The most common approach for assessment of classification is accuracy, which is calculated by number of true predicted over total number of data. However, accuracy alone may not be practical for performance measurement of classifiers, especially in cease of skewed datasets. Accuracy should be considered along with other metrics. Confusion matrix is a much better way to evaluate the performance of a classifier. The general idea is to consider the number of times instances of negative class are misclassified as positive class and vice versa. Three more metrics Sensitivity, Precision and Specificity can be calculated from confusion matrix as well as Accuracy.
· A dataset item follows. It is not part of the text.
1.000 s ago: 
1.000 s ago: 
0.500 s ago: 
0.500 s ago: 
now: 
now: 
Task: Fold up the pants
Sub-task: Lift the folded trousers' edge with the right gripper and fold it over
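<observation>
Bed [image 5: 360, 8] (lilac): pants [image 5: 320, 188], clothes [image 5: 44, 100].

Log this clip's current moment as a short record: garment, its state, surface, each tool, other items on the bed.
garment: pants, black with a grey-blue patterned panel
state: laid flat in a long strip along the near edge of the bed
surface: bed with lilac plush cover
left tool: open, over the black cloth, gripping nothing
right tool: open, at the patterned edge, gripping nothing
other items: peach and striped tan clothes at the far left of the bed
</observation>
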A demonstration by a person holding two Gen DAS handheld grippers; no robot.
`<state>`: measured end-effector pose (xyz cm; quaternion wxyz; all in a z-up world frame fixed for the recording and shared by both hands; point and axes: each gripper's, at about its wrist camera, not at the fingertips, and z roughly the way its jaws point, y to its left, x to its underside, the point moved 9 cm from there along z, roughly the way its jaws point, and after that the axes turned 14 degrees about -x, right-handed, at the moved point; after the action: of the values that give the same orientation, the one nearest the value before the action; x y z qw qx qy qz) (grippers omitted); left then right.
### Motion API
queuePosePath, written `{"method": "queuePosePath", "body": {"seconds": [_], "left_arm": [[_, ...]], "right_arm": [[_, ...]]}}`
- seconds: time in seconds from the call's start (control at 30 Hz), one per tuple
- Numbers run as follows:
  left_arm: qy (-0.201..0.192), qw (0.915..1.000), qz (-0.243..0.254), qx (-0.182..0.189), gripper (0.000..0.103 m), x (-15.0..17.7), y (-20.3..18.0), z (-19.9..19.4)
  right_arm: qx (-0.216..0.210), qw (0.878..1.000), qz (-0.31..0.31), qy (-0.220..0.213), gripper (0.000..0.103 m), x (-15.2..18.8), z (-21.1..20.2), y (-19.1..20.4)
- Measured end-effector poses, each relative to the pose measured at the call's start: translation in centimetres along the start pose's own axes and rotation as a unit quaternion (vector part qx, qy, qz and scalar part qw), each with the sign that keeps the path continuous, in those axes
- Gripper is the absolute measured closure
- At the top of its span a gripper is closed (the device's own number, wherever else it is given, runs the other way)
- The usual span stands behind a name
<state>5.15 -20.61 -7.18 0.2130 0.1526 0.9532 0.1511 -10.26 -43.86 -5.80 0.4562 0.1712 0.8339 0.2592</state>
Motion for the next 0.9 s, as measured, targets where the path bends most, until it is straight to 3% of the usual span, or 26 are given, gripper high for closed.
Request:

The receiver operating characteristic (ROC) curve is another common tool used to measure performance. The ROC curve plots the true positive rate (Sensitivity) against the false positive rate (1-Specificity). Every point on the ROC curve represents a chosen cut-off even though it cannot be seen. For more information and details see ROC. The most common way to compare classifiers is to measure the area under the curve (AUC). A perfect classifier will have a ROC AUC equal to 1, whereas a purely random classifier will have a ROC AUC equal to 0.5.

Majority Vote¶

Since each model gives different score as feature importance, we can use majority vote to get the most important features aggregated from all techniques:

Feature importance analysis is run for 7 predictive algorithms.

1.Coefficient of Determination
2.Predictive Power Score
3.LinearRegression
4.Random Forest
5.XGBoost 
6.CatBoost 
7.LightGBM

For each analysis, top most important features are selected; for example top two features We may not select more because the scores will be very low or close to zero. Finally, vote each feature for two most important features of 7 runs and select the features with high votes. See schematic illustration below:

Synthetic Data¶

predictor_name= ['Coefficient of Determination','Predictive Power Score','LinearRegression', 
                 'Random Forest', 'XGBoost', 'CatBoost', 'LightGBM']
df_most_important=len(predictor_name)*[None]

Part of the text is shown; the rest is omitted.